One fall, a single milkweed seed dispersed from a weather-beaten pod took hold in what was my husband’s strawberry bed. I have loved milkweed ever since I was a little girl, so I wasn’t about to evict a lone straggler. But three years later, that single plant gave birth to more than 60 offspring—all in very close quarters! It was an impressive habitat, and I was fascinated with the insect life that the milkweed supported.

One of the most interesting things I observed about milkweed is the way the large pink composite flowers bloom in succession rather than simultaneously. As the stalks grow taller, the composite flowers open— one after another— over a period of five weeks or so. This abundant food source not only offers nourishment for adult insects, but developing young as well.

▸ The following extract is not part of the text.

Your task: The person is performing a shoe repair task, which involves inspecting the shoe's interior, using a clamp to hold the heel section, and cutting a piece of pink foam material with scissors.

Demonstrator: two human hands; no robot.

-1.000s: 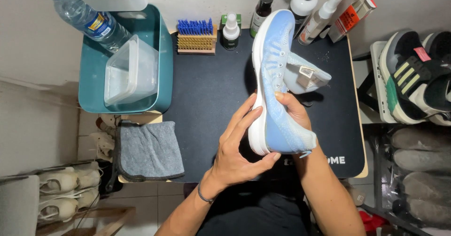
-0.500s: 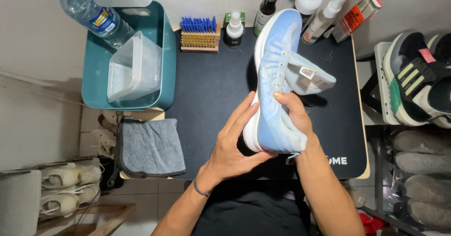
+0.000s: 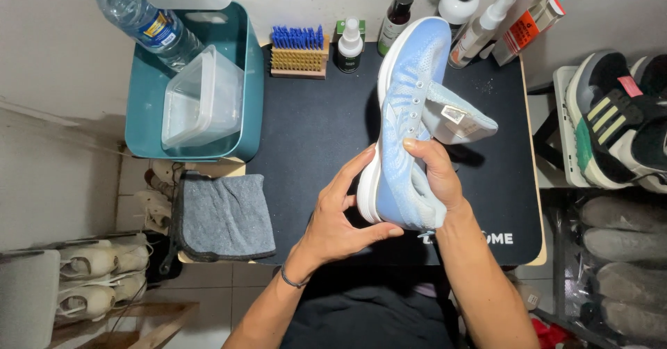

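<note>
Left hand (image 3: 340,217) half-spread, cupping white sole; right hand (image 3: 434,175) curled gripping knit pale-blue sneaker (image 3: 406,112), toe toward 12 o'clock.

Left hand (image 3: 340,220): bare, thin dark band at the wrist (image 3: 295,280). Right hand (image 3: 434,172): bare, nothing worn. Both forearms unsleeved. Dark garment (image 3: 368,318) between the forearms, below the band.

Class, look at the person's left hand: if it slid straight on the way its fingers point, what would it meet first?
The left hand points up and right, fingertips already against the white sole of the light blue sneaker. So the sneaker comes first, as far as this single view shows.
</note>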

I nicknamed my milkweed “The Prairie Lilac.” When friends approached our garden patch, they were surprised to smell a fragrance similar to that of lilacs. The scent is heavenly and it’s no surprise that it attracts a wide variety of insects. My husband commented that he never knew milkweed smelled so good. I believe that’s probably true for most people.

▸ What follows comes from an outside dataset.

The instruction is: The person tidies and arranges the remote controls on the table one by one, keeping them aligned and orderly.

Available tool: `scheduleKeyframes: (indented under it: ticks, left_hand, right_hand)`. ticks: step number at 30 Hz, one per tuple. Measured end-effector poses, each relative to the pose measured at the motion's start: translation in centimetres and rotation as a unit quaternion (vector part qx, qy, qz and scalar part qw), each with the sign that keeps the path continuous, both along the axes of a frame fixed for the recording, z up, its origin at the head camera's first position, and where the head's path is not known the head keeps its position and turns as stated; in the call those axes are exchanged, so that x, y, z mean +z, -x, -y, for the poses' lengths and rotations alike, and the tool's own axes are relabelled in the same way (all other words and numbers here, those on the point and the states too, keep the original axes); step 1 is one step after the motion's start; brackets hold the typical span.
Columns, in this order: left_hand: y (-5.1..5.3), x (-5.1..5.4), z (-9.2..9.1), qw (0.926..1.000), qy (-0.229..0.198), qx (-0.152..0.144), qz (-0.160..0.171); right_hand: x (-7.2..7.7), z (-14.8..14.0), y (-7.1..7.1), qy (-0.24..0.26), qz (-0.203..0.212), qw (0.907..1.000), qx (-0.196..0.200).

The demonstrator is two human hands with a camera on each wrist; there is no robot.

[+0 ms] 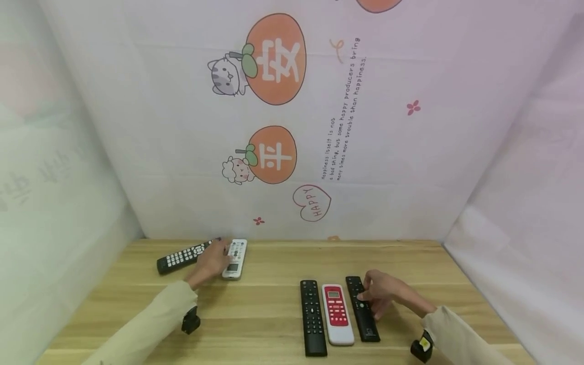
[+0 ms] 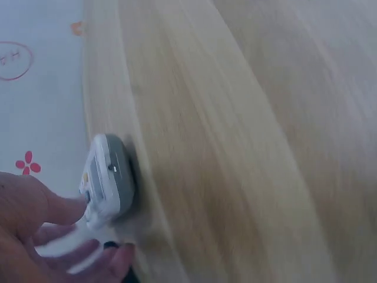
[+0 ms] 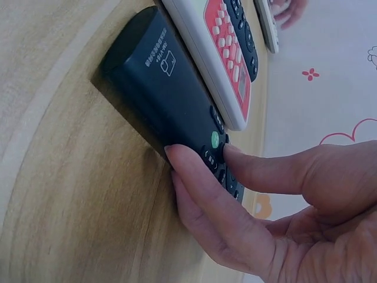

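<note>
My left hand (image 1: 213, 259) is at the back left, beside a white remote control (image 1: 235, 259). In the left wrist view its thumb touches that white remote (image 2: 109, 177), while the other fingers are spread loosely. Partly behind this hand lies a black remote with white buttons (image 1: 181, 257), set at a slant. On the right, my right hand (image 1: 383, 289) pinches a black remote with a green button (image 1: 365, 314). The right wrist view shows the thumb on the button face of this black remote (image 3: 159, 88) and fingers along its side.
Left of the right hand's remote lie a red and white remote (image 1: 341, 335) and a longer black remote (image 1: 313, 319), roughly side by side on the wooden table (image 1: 264, 314). A printed white cloth (image 1: 182, 152) rises behind the table, with more cloth at both sides.
</note>
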State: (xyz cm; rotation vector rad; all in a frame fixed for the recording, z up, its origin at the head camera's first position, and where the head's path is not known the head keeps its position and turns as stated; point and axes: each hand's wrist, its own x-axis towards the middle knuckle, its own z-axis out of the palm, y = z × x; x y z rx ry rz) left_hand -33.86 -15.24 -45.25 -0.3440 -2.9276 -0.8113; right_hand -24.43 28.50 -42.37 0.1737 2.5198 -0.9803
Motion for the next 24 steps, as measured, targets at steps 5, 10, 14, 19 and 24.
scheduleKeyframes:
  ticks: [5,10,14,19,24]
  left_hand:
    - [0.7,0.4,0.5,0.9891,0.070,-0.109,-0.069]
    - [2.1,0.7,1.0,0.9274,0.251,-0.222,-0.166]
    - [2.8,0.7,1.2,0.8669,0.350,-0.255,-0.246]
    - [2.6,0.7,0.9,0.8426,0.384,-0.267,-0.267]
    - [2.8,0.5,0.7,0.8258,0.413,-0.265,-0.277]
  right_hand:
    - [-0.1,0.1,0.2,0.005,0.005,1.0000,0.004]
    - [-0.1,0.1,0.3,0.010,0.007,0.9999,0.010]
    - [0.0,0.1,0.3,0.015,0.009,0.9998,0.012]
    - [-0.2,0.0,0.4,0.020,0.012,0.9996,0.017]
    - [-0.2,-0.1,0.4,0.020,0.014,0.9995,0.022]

By mid-June ants could be seen trying to sip nectar from the tight-fisted blossoms before the florets even opened. Soon they were joined by bright red milkweed beetles searching for mates. Honey bees performed a tap dance of sorts, gingerly pulling their legs off the sticky flowers as they, too, drank deeply of the succulent nectar. We also saw milkweed bugs, yellow and black swallowtails, a Great Spangled Fritillary (butterfly), Hummingbird moths, earwigs (they love to sleep like crowded sardines in the folds of the leaves), ladybugs (the larvae and adults), yellow jackets, bumble bees, wasps, flies, and dragonflies.

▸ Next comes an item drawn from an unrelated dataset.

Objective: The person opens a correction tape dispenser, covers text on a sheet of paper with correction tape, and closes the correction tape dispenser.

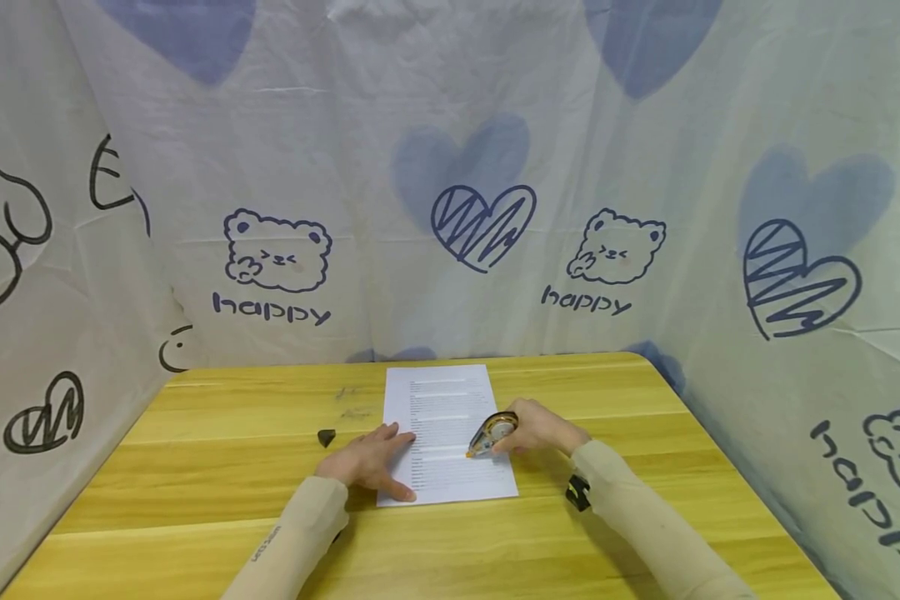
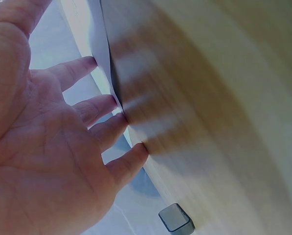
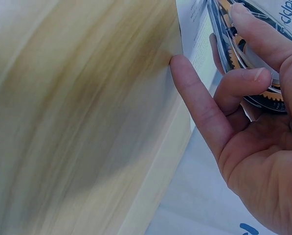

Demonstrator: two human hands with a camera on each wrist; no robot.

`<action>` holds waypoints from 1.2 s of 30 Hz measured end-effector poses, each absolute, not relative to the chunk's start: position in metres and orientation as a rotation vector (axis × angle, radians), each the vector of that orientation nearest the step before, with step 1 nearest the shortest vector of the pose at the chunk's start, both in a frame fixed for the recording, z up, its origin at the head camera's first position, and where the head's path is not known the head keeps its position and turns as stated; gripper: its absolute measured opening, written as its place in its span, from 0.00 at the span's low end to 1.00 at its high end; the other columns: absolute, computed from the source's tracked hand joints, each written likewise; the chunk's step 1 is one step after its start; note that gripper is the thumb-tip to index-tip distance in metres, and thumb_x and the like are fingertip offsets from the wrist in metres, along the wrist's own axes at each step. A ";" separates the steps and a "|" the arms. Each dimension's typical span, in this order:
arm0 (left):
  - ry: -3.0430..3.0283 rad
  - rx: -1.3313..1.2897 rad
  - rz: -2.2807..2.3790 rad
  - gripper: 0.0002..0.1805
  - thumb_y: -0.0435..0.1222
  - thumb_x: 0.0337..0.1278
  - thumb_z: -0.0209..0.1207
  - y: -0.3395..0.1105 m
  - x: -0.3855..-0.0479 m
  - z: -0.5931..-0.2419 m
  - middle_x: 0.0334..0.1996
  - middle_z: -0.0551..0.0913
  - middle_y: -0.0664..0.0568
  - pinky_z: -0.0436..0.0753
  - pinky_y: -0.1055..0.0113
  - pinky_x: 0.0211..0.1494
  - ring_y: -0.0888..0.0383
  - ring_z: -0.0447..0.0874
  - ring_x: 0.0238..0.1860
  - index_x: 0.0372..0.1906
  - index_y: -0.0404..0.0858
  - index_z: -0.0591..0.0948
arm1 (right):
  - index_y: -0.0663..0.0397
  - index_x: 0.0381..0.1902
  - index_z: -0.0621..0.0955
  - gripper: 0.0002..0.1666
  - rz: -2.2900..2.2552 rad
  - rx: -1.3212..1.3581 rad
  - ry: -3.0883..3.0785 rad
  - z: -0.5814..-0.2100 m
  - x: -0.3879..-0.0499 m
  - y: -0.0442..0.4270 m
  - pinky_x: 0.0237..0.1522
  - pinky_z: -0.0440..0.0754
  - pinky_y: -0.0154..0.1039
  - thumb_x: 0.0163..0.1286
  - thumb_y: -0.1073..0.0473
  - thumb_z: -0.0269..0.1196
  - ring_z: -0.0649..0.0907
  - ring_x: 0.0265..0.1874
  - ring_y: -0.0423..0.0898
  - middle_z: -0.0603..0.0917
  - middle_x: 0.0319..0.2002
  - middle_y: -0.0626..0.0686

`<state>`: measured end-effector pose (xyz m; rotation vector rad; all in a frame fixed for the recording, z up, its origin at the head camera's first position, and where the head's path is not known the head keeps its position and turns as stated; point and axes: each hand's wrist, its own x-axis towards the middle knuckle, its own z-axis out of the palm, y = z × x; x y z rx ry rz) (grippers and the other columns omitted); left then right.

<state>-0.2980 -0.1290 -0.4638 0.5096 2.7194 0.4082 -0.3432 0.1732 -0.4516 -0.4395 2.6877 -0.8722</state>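
A printed white sheet (image 1: 450, 492) lies on the wooden table. My left hand (image 1: 371, 462) rests with spread fingers on its left edge; in the left wrist view the same hand (image 2: 62, 142) has its fingertips along the paper (image 2: 101, 44) and the tabletop. My right hand (image 1: 540, 427) grips a correction tape dispenser (image 1: 493, 432), its orange tip down at the lines of print. The right wrist view shows the dispenser (image 3: 273, 100) between the thumb and fingers of my right hand (image 3: 258, 142), the little finger stretched to the table beside the paper (image 3: 187, 24).
A small black object (image 1: 326, 437) lies on the table left of the sheet, seen also as a dark block (image 2: 176, 218) in the left wrist view. Another black item (image 1: 577, 493) is by the right sleeve. Printed cloth (image 1: 375, 167) hangs behind the table's far edge.
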 end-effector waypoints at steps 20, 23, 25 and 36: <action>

Monarch butterflies flitted and floated among the broad green leaves of the tall milkweed stalks secretively laying their eggs. It never ceases to amaze me how the tri-colored caterpillars delight the child in all of us. Whenever we found them, we would place them in ball jars and feed them fresh milkweed leaves until they underwent the miraculous change—the anticipated moment when shimmering gold chrysalises waxed transparent, revealing the newly formed butterflies within. After their wings hardened, we released them on the summer breeze to soar high above our beloved milkweed patch—far beyond the border of our state—southward across unfamiliar territory over hundreds of miles of rough terrain to their wintering grounds in Mexico. Seeing them fly skyward caused me to contemplate the journey of life, and the beauty of a changed soul.

“For I am crucified with Christ: nevertheless I live; yet not I, but Christ liveth in me: and the life which I now live in the flesh I live by the faith of the Son of God, who loved me, and gave himself for me..”~Galatians 2:20

Yes, metamorphosis is the symbol of the Christian life—a journey across uncharted territory, over miles of rough terrain, through life’s circumstances—the chrysalis of God’s transforming power. And just as milkweed flowers bloom in succession, so too our hearts are changed, not in an instant, but over time as we look to our Creator for our spiritual sustenance and the miracle of old things made new.